Directions for this task: Before printing, remove every picture; then print the lines below exactly, from the first line through the line containing "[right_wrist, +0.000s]".

Source material:
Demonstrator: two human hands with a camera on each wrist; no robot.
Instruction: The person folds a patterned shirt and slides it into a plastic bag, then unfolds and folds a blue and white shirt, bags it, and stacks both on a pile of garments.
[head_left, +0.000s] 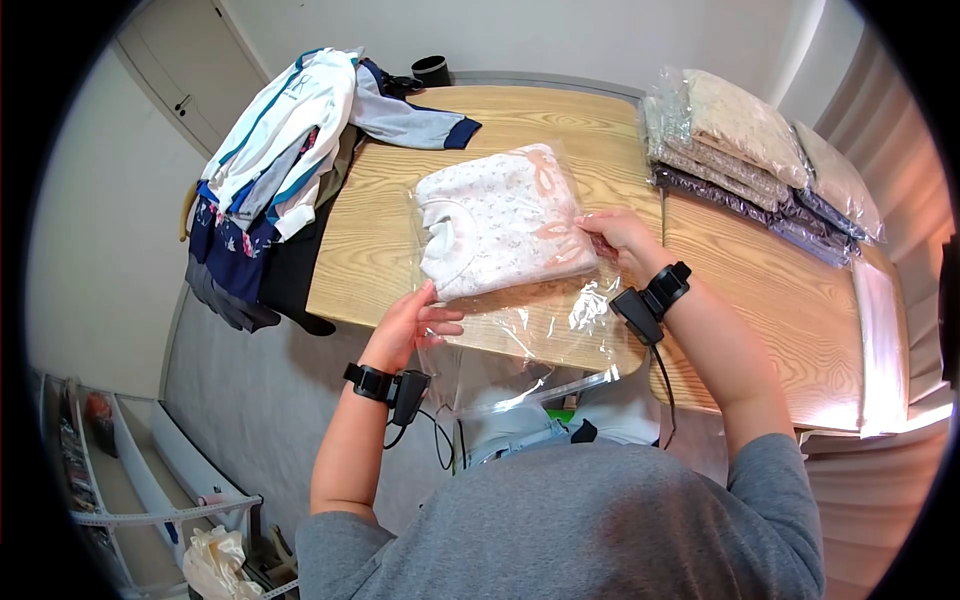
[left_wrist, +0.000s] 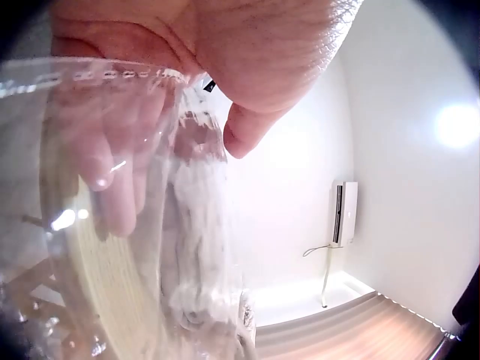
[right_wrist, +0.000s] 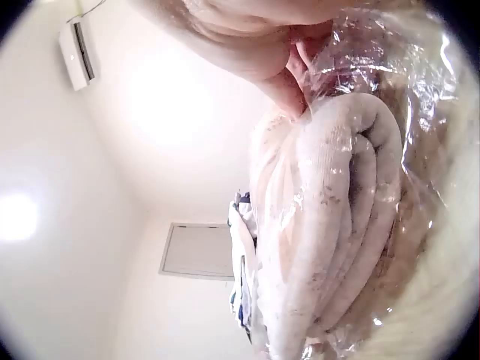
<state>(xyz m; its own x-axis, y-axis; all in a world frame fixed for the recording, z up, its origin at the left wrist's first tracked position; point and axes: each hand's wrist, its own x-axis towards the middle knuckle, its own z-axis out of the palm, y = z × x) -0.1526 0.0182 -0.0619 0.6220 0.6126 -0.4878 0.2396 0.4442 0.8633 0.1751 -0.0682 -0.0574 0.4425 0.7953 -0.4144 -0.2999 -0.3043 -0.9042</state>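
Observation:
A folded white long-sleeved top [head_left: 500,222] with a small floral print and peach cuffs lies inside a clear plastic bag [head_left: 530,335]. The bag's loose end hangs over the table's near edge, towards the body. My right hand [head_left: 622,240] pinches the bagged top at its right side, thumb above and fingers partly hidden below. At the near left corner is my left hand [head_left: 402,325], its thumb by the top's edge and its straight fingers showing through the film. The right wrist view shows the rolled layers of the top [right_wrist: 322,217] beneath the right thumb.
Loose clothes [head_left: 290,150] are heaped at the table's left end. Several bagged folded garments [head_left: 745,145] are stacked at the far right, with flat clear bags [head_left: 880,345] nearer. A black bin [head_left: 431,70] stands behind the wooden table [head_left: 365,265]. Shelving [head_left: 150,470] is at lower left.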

Result for this exercise:
Demonstrator: two human hands with a camera on each wrist; no robot.
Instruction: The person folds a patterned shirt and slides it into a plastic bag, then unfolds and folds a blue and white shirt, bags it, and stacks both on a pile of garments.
[head_left, +0.000s] 
[left_wrist, +0.000s] 
[right_wrist, +0.000s] 

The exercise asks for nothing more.